WHAT YOU SHOULD DO
Your response should consist of every line below, reproduced without alteration.
━━━━━━━━━━
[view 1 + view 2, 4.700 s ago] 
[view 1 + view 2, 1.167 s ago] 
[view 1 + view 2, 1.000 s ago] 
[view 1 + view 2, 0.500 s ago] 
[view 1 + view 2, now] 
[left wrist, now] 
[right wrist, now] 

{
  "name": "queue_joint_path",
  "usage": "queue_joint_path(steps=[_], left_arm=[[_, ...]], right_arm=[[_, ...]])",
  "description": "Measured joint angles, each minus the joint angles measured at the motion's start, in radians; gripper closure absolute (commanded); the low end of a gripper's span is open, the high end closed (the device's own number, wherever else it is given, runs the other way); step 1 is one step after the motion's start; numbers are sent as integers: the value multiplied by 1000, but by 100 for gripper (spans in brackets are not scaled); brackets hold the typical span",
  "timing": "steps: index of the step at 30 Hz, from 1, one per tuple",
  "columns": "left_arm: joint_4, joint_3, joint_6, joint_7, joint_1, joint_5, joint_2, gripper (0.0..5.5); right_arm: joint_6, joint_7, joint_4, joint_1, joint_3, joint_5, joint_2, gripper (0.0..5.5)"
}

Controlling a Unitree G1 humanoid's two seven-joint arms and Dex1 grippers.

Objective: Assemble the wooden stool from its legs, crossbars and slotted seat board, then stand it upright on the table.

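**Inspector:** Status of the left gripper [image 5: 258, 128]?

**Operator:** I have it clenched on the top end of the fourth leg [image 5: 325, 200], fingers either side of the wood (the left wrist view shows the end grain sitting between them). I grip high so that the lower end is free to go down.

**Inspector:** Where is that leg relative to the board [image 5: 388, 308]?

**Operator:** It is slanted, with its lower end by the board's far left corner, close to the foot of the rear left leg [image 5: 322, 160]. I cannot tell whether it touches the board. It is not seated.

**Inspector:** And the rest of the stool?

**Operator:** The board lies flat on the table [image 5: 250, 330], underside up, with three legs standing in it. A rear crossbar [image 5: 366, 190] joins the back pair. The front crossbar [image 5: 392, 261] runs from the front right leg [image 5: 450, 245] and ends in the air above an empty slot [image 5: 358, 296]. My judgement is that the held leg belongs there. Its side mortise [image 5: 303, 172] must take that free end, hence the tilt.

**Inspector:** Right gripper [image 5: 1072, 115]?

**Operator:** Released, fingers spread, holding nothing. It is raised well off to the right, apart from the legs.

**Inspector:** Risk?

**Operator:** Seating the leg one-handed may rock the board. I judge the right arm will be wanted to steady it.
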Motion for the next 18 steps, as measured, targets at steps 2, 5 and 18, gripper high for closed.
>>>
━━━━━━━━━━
WRITTEN ANSWER
[view 1 + view 2, 4.700 s ago] 
[view 1 + view 2, 1.167 s ago] 
[view 1 + view 2, 1.000 s ago] 
[view 1 + view 2, 0.500 s ago] 
[view 1 + view 2, now] 
[left wrist, now] 
[right wrist, now] 

{
  "name": "queue_joint_path",
  "usage": "queue_joint_path(steps=[_], left_arm=[[_, ...]], right_arm=[[_, ...]])",
  "description": "Measured joint angles, each minus the joint angles measured at the motion's start, in radians; gripper closure absolute (commanded); the low end of a gripper's span is open, the high end closed (the device's own number, wherever else it is given, runs the other way); step 1 is one step after the motion's start; numbers are sent as integers: the value multiplied by 1000, but by 100 for gripper (spans in brackets are not scaled); brackets hold the typical span",
  "timing": "steps: index of the step at 30 Hz, from 1, one per tuple",
  "columns": "left_arm: joint_4, joint_3, joint_6, joint_7, joint_1, joint_5, joint_2, gripper (0.0..5.5); right_arm: joint_6, joint_7, joint_4, joint_1, joint_3, joint_5, joint_2, gripper (0.0..5.5)"
}

Controlling a Unitree G1 humanoid's two seven-joint arms and Dex1 grippers.

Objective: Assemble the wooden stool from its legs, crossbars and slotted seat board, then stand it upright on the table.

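**Inspector:** Status of the left gripper [image 5: 258, 128]?

**Operator:** I have it clenched on the top end of the fourth leg [image 5: 325, 200], fingers either side of the wood (the left wrist view shows the end grain sitting between them). I grip high so that the lower end is free to go down.

**Inspector:** Where is that leg relative to the board [image 5: 388, 308]?

**Operator:** It is slanted, with its lower end by the board's far left corner, close to the foot of the rear left leg [image 5: 322, 160]. I cannot tell whether it touches the board. It is not seated.

**Inspector:** And the rest of the stool?

**Operator:** The board lies flat on the table [image 5: 250, 330], underside up, with three legs standing in it. A rear crossbar [image 5: 366, 190] joins the back pair. The front crossbar [image 5: 392, 261] runs from the front right leg [image 5: 450, 245] and ends in the air above an empty slot [image 5: 358, 296]. My judgement is that the held leg belongs there. Its side mortise [image 5: 303, 172] must take that free end, hence the tilt.

**Inspector:** Right gripper [image 5: 1072, 115]?

**Operator:** Released, fingers spread, holding nothing. It is raised well off to the right, apart from the legs.

**Inspector:** Risk?

**Operator:** Seating the leg one-handed may rock the board. I judge the right arm will be wanted to steady it.
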Motion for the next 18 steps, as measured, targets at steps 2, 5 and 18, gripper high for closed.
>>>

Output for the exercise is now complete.